Bref, cette accumulation de signaux d’alarme fait grandir les doutes autour de ce projet en milliards d’euros. Jusqu’ici, le seul pas concret visible entrepris est l’introduction d’une demande de connexion pour 400 MW supplémentaires à Vilvorde, en plus de la connexion de la centrale existante, auprès d’Elia, le gestionnaire du réseau belge à haute tension.

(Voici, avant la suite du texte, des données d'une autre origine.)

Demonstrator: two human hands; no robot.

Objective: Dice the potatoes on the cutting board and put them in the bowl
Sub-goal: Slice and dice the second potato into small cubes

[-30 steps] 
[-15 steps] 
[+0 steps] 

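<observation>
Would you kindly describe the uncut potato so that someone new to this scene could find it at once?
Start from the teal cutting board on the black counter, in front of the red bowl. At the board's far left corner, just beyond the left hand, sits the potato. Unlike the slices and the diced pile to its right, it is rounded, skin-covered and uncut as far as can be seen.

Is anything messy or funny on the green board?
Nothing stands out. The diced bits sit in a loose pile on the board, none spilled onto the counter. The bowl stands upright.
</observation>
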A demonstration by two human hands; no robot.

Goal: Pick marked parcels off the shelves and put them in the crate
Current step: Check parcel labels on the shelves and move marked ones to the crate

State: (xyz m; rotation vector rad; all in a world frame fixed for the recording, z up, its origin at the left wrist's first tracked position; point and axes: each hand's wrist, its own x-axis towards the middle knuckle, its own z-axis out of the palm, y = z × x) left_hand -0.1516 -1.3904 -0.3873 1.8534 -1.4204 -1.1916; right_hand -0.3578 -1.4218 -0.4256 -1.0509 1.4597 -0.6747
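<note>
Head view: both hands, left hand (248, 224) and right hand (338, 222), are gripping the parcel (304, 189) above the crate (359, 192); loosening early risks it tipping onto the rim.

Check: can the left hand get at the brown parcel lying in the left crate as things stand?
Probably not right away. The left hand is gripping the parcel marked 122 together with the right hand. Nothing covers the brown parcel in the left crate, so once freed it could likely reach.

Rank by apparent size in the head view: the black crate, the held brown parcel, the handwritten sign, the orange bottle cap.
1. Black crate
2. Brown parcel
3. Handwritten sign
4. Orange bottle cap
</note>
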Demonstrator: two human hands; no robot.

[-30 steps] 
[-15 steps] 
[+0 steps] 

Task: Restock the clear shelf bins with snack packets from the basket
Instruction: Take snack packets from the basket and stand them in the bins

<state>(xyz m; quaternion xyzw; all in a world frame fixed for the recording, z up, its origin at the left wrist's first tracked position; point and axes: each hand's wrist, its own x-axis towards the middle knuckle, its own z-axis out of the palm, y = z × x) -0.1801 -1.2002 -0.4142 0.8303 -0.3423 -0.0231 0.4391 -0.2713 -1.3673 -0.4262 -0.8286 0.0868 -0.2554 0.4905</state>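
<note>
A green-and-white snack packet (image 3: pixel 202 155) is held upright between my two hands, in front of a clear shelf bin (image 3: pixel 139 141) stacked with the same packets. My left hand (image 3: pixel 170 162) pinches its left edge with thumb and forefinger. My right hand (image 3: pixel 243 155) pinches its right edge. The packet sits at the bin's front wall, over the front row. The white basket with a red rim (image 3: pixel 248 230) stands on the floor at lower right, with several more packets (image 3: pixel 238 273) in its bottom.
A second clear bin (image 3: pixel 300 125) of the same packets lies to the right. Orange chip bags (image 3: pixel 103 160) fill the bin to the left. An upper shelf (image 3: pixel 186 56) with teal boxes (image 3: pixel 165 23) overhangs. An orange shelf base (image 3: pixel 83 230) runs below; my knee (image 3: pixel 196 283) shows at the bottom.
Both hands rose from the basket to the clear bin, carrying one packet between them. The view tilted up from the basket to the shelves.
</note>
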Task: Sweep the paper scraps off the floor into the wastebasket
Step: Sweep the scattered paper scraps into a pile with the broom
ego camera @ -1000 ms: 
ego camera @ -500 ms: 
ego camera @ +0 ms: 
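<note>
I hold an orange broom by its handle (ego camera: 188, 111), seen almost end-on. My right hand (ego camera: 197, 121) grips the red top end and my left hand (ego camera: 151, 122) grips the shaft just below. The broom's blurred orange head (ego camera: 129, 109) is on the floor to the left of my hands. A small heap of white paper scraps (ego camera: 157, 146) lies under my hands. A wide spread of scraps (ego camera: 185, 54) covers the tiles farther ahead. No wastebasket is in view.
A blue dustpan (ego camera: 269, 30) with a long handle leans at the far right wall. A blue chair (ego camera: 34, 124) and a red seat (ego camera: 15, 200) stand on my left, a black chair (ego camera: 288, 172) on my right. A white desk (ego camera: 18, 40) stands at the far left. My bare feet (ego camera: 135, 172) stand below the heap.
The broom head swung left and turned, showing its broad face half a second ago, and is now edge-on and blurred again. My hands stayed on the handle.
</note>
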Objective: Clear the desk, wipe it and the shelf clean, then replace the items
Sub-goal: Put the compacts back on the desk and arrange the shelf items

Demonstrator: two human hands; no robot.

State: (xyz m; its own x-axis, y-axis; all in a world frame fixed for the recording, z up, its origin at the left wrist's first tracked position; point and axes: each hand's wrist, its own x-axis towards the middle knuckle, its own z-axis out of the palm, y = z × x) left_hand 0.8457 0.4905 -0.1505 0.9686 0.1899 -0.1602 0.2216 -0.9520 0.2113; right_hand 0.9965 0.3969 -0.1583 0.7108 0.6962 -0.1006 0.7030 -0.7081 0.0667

Une demande introduite avant celle d’Electrabel, qui caresse aussi l’ambition de construire une grosse centrale au gaz de 800 MW à Vilvorde, sur un terrain dont il est resté propriétaire. Or, il n’y a place que pour un projet sur le réseau.

Pour l’instant, c’est la règle du premier arrivé, premier servi qui prévaut. Ce qui risque de poser problème avec la mise en place du CRM, ce mécanisme de soutien qui sera attribué via un système d’enchères. La crainte? Que des candidats fantaisistes réservent des capacités de connexion sans concrétiser leurs projets, empêchant ou retardant ainsi la réalisation de projets sérieux.

Des discussions sont dès lors en cours dans le secteur pour modifier les règles. L’idée? Si plusieurs projets concurrents et mutuellement exclusifs se présentent sur un même site, Elia demanderait aux candidats s’ils comptent participer aux enchères pour le CRM. Si oui, la réservation de capacité serait gelée, le temps de connaître le gagnant de l’enchère. Une proposition de modification du règlement en ce sens pourrait être transmise en septembre à la ministre Marghem.